El anciano tampoco tuvo que pensar mucho en la causa del mal humor de Samuel. Aunque, algo se le confirmó a Eisen una vez más con esto. Samuel no tenía ningún «poder» real aquí. Eisen ya se había imaginado que este era el caso, ya que de lo contrario habría sido capaz de enviarle constantemente monstruos demasiado fuertes para él, o tal vez incluso simplemente prohibirle la entrada a este mundo en primer lugar.
Ver que Samuel amenazaba con matar a uno de los dioses solo le demostró una vez más a Eisen que Samuel realmente no era una deidad aquí. Simplemente tenía una forma de acceder fácilmente a ese plano. Samuel había intentado que mataran a todos los originales en un momento u otro, por lo que Eisen estaba seguro de que no se abstendría de matar o reemplazar a uno de los dioses de aquí si tuviera el poder real para hacerlo.

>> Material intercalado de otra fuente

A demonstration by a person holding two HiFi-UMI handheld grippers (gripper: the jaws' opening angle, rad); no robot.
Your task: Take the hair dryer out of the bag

Con una expresión de satisfacción, Eisen asintió y volvió a mirar a Raziel. —De acuerdo, es bueno saber todo eso. Gracias —le dijo al Ángel, aunque parecía que ella todavía tenía algo más que decir.
—Si estás contento con esto, entonces estoy segura de que también te alegrará que te cuente otra cosa —empezó, y Eisen la miró de nuevo encogiéndose ligeramente de hombros.
—Quién sabe, ya veremos cuando me lo digas —le respondió, y Raziel también empezó a sonreír con suficiencia, algo que no hacía muy a menudo.
—Espera, perdón, creo que he confundido algo. No es nada que te vaya a hacer feliz, pero es algo que me va a hacer a mí muy, muy feliz. Después de todo, me encanta ver cómo lidias con este tipo de cosas todo el tiempo —anunció Raziel, y Eisen la miró con el ceño ligeramente fruncido.
—¿Y qué es?
—A ver, no ha pasado mucho tiempo desde que te suplantó un changeling muy tonto, ¿verdad? —dijo, y Eisen asintió lentamente.
—Sí, me ocupé de eso en público y demostré que era una mala falsificación. ¿Qué pasa con eso?
—Bueno, desde entonces, han estado apareciendo un par de personas por todas partes que intentan hacerse pasar por ti. Incluso hay algunos tipos vendiendo copias de tu collar.